Copy the data that follows exactly as it is, excluding all pictures.
[[ Recorded information open ]]
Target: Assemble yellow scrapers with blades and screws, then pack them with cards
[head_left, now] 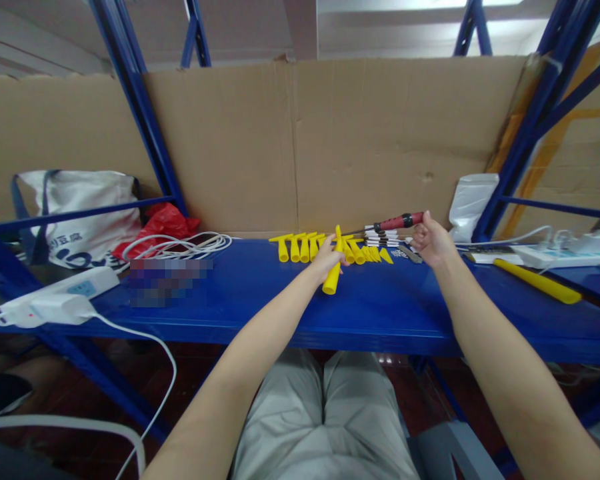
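Observation:
My left hand (pixel 326 260) is closed around a yellow plastic piece with a tube-like handle (pixel 332 279), its round end towards me. In my right hand (pixel 429 241) is a screwdriver (pixel 397 221) with a dark red and black handle, held by the handle's end. Its thin shaft points left and reaches the upper part of the yellow piece; whether the tip touches a screw is too small to tell. Behind my left hand stands a row of similar yellow pieces (pixel 295 248). Small yellow wedge-shaped parts (pixel 386 255) lie to their right, beside a stack of white-and-black pieces (pixel 380 238).
White power strips lie at left (pixel 60 297) and right (pixel 563 256). A coiled white cable (pixel 200 245), a red plastic bag (pixel 163 227) and a cloth bag (pixel 80 213) sit back left. A long yellow piece (pixel 537 281) lies at right. Cardboard (pixel 220 147) walls the back of the blue shelf (pixel 260 300).

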The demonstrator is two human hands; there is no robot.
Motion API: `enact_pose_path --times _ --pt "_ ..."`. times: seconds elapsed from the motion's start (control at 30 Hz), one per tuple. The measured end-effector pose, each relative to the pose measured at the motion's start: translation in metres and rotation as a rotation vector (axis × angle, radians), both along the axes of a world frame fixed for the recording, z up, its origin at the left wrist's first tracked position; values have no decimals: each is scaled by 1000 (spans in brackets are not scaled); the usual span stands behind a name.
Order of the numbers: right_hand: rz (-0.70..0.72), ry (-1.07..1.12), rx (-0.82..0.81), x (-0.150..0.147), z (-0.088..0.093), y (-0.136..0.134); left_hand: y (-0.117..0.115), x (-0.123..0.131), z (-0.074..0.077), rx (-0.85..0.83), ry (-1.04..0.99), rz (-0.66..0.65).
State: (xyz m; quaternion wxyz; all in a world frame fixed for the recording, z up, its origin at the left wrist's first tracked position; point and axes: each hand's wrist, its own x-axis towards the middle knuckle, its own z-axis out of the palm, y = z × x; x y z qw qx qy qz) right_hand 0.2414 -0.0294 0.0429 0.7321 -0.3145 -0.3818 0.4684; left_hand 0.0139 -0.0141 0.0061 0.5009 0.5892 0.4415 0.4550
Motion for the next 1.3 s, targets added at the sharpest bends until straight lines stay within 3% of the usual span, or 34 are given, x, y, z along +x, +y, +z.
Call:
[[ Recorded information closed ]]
> **Problem solution**
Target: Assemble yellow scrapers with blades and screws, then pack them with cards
[head_left, now] 
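Observation:
My left hand (pixel 326 260) is closed around a yellow plastic piece with a tube-like handle (pixel 332 279), its round end towards me. In my right hand (pixel 429 241) is a screwdriver (pixel 397 221) with a dark red and black handle, held by the handle's end. Its thin shaft points left and reaches the upper part of the yellow piece; whether the tip touches a screw is too small to tell. Behind my left hand stands a row of similar yellow pieces (pixel 295 248). Small yellow wedge-shaped parts (pixel 386 255) lie to their right, beside a stack of white-and-black pieces (pixel 380 238).
White power strips lie at left (pixel 60 297) and right (pixel 563 256). A coiled white cable (pixel 200 245), a red plastic bag (pixel 163 227) and a cloth bag (pixel 80 213) sit back left. A long yellow piece (pixel 537 281) lies at right. Cardboard (pixel 220 147) walls the back of the blue shelf (pixel 260 300).
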
The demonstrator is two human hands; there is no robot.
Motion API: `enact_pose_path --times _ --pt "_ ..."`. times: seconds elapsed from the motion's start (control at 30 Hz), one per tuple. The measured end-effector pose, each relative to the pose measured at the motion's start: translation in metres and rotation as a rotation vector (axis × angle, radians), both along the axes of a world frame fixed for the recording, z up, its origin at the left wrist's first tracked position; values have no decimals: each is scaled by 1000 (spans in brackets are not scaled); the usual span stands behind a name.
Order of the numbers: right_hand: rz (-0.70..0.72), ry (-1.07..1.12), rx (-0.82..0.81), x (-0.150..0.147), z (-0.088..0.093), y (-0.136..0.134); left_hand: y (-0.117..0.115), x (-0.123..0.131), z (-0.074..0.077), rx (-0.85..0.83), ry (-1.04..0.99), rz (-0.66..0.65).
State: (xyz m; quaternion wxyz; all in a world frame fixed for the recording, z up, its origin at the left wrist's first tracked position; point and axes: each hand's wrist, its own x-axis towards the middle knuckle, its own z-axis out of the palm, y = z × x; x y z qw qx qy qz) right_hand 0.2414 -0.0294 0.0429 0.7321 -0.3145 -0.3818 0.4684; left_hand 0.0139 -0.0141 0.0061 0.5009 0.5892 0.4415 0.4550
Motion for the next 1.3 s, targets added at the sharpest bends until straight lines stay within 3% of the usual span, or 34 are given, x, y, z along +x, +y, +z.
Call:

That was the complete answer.